- _Exercise instructions_
Only one span of the listing below is wanted: the lines from the one with "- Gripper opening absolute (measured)" through the one with "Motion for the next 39", reproduced exactly, both ends kept.

- _Stored data_
◇ ◇ ◇ ◇ ◇ ◇ ◇

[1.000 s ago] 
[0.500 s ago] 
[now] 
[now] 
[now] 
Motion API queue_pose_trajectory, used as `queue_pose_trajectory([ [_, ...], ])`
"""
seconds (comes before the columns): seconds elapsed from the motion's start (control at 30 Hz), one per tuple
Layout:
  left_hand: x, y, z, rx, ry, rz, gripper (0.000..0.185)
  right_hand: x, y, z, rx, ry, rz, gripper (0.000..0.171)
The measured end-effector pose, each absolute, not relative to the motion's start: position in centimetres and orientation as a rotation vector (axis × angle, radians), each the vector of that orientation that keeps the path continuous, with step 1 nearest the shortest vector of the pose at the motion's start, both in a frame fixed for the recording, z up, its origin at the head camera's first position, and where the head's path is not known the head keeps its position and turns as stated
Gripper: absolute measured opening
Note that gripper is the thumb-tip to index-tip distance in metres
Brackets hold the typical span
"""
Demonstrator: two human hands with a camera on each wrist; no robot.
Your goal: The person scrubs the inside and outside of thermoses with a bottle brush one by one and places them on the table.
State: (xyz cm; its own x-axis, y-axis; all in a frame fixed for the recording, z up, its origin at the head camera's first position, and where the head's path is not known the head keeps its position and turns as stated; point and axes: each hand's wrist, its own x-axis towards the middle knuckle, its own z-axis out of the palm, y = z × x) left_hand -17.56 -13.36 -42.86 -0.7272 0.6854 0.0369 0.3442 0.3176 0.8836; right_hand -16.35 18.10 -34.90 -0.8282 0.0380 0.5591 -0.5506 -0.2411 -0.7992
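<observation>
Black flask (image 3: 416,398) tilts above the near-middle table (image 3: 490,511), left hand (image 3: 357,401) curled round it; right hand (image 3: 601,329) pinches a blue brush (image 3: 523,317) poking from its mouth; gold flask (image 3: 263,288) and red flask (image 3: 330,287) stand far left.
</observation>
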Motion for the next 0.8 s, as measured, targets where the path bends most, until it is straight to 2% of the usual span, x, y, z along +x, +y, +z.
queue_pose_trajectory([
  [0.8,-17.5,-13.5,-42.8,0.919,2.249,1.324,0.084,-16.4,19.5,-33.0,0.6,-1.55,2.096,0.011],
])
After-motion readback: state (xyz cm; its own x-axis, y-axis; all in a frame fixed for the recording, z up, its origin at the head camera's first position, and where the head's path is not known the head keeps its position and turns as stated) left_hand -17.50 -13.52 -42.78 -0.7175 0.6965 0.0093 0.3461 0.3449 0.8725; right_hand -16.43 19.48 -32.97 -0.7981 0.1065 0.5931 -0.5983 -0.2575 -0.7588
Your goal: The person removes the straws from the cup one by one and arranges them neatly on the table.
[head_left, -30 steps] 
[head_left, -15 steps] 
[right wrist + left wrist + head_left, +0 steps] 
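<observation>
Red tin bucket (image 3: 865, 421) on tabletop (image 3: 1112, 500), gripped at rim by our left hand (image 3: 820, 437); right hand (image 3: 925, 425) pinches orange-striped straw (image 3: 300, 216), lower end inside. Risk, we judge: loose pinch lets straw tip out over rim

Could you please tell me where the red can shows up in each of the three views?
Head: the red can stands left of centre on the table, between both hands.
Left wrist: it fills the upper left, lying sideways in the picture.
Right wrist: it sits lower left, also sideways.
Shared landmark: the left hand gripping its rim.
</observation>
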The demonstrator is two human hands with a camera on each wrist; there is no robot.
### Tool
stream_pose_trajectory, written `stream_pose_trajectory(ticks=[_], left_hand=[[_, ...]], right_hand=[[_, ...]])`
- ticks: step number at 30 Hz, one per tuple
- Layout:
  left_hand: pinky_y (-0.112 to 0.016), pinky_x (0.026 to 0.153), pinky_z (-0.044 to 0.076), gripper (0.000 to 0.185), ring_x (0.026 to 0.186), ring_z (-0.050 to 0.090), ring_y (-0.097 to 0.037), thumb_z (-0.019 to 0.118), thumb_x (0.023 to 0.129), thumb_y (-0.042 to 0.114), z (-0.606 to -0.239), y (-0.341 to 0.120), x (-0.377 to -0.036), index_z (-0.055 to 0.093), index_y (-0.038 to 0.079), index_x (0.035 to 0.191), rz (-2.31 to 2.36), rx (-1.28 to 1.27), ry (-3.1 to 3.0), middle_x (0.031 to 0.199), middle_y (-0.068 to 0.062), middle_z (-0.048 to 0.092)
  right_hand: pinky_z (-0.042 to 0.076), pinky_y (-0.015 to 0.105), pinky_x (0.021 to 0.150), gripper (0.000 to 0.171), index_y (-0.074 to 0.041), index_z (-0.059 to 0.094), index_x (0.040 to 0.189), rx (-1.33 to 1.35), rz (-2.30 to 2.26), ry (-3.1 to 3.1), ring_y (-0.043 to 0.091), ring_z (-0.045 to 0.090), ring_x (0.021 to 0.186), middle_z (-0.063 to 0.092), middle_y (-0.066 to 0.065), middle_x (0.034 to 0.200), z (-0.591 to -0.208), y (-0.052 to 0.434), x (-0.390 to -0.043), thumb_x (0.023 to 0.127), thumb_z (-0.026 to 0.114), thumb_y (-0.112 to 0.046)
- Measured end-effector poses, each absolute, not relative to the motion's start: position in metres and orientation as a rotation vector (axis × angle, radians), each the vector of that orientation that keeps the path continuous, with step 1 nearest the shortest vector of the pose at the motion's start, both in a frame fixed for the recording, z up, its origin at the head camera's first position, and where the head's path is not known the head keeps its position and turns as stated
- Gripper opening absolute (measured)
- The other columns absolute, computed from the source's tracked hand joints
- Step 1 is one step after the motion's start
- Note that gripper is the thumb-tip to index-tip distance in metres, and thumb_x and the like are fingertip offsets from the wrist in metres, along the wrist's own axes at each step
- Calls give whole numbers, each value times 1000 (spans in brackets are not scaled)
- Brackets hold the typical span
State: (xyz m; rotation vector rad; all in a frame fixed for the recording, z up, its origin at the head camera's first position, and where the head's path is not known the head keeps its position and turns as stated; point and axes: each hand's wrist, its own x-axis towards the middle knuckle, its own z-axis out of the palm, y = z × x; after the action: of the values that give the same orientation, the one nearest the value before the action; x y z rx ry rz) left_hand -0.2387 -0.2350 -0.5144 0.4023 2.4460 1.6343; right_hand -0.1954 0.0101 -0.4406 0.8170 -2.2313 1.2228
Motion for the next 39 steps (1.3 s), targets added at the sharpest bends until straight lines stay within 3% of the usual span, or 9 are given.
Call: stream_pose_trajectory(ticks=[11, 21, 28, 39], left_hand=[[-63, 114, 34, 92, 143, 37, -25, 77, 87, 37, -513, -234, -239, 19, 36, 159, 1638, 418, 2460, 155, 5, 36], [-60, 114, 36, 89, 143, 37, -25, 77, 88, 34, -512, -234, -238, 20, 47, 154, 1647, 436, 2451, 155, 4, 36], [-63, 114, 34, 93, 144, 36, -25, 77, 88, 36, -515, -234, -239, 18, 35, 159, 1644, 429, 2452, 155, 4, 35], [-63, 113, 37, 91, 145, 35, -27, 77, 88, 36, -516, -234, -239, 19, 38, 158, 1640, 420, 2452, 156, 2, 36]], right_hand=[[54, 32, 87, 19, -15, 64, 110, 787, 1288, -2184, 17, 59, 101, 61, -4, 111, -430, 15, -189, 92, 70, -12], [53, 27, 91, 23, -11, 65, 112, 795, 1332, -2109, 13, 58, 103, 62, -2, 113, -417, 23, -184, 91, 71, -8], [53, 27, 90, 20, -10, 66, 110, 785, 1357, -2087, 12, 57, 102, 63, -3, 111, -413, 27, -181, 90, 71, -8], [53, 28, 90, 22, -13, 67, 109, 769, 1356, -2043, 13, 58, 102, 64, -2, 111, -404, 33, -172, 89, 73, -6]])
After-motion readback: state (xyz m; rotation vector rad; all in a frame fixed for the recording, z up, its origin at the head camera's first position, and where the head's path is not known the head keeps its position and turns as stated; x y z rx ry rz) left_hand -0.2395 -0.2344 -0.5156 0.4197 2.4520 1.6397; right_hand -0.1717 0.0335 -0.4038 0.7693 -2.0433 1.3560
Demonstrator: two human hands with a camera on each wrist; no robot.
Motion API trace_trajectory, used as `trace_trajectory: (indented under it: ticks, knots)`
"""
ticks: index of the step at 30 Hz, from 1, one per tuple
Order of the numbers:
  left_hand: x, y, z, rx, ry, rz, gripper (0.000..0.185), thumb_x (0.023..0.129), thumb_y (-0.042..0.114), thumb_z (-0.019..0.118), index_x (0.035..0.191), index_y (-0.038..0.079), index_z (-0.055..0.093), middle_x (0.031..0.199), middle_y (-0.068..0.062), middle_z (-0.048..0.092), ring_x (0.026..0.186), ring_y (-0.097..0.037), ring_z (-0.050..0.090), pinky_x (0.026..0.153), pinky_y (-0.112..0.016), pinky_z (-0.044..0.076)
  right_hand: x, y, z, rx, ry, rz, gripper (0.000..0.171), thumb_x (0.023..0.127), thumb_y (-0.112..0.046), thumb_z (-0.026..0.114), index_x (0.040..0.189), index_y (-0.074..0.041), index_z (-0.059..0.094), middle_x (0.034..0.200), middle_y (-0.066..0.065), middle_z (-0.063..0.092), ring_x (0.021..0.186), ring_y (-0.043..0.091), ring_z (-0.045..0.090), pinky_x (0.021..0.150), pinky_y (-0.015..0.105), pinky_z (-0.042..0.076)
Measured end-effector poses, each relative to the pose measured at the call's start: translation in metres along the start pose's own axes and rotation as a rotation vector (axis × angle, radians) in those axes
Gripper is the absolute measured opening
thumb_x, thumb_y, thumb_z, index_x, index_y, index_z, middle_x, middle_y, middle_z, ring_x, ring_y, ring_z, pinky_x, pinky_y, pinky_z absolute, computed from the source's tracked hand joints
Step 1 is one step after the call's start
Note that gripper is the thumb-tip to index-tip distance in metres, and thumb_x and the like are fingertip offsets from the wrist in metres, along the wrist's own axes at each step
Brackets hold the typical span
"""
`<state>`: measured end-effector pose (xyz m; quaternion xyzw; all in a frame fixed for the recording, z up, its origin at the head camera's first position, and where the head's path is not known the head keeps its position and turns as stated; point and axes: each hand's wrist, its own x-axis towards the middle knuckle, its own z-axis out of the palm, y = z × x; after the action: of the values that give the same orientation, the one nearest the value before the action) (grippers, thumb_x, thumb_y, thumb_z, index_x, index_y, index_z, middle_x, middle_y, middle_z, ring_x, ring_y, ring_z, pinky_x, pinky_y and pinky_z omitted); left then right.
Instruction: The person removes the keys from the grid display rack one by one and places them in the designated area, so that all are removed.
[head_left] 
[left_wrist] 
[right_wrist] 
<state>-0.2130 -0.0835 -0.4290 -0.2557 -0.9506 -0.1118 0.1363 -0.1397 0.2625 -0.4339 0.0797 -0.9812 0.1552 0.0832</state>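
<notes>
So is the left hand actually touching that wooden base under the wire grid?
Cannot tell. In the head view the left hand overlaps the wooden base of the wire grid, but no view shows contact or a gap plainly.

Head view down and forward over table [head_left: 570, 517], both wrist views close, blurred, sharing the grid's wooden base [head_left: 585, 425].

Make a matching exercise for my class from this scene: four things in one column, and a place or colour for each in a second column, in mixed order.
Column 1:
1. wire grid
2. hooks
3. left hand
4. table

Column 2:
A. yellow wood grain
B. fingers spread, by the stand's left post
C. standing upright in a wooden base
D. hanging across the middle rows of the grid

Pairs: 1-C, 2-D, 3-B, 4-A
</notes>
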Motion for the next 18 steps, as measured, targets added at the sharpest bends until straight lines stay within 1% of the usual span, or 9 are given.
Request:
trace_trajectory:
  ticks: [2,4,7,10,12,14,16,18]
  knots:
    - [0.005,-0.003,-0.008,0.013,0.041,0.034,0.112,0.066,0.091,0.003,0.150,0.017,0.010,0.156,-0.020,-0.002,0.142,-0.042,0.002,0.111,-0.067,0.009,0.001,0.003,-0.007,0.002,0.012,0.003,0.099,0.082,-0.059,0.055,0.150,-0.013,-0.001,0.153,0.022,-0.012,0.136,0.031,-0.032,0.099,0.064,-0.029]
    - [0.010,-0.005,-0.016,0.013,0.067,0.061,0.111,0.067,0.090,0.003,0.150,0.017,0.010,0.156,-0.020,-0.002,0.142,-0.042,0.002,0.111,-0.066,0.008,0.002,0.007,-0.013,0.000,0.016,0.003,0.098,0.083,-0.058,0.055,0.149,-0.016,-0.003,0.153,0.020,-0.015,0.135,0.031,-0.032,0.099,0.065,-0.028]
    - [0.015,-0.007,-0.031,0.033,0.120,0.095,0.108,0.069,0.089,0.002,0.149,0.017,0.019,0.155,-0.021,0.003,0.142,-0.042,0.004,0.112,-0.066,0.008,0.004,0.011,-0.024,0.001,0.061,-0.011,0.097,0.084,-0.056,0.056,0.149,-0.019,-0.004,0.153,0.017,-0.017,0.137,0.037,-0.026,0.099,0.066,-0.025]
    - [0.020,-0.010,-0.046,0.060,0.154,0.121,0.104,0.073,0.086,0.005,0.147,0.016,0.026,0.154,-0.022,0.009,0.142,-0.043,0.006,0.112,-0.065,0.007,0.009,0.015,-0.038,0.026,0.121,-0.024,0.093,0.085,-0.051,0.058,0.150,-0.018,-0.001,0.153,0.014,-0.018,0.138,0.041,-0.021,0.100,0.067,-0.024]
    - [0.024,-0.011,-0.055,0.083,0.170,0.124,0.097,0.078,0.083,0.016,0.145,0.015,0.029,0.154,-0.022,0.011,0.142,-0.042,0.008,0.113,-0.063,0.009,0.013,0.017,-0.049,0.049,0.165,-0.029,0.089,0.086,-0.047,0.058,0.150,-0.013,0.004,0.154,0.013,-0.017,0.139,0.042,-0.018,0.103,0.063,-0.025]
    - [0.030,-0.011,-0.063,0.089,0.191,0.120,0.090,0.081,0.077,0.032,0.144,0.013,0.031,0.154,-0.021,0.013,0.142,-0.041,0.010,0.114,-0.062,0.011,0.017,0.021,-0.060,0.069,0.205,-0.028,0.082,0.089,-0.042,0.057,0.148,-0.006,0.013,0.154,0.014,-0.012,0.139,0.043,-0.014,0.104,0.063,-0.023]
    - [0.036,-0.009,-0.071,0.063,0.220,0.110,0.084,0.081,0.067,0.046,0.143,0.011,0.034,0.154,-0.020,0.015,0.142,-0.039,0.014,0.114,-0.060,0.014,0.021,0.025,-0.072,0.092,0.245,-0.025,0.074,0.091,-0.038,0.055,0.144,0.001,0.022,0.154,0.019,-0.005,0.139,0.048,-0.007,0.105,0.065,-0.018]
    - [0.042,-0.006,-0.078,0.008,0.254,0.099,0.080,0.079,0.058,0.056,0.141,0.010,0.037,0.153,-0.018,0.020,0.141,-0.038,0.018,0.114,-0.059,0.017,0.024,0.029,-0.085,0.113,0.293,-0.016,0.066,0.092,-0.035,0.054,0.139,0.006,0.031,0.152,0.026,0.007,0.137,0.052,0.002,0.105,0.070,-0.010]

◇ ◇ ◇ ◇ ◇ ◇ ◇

- _Solved exercise_
- Gripper opening absolute (measured)
- The other columns absolute, computed from the source's tracked hand joints
- Step 1 is one step after the motion's start
- Note that gripper is the thumb-tip to index-tip distance in metres, and thumb_x and the like are fingertip offsets from the wrist in metres, along the wrist's own axes at each step
- Calls give whole numbers, each value times 1000 (spans in brackets are not scaled)
- Brackets hold the typical span
State: (xyz m; rotation vector rad; all in a frame fixed for the recording, z up, its origin at the head camera's first position, and where the head's path is not known the head keeps its position and turns as stated; point and axes: each hand's wrist, its own x-axis towards the middle knuckle, its own z-axis out of the palm, y = z × x; after the action: of the values that give the same orientation, the one nearest the value before the action; x y z rx ry rz) left_hand -0.2387 -0.2350 -0.5144 0.4023 2.4460 1.6343; right_hand -0.1954 0.0101 -0.4406 0.8170 -2.2313 1.2228
Motion for the next 39 steps (1.3 s), targets added at the sharpest bends until straight lines stay within 3% of the usual span, or 9 are given.

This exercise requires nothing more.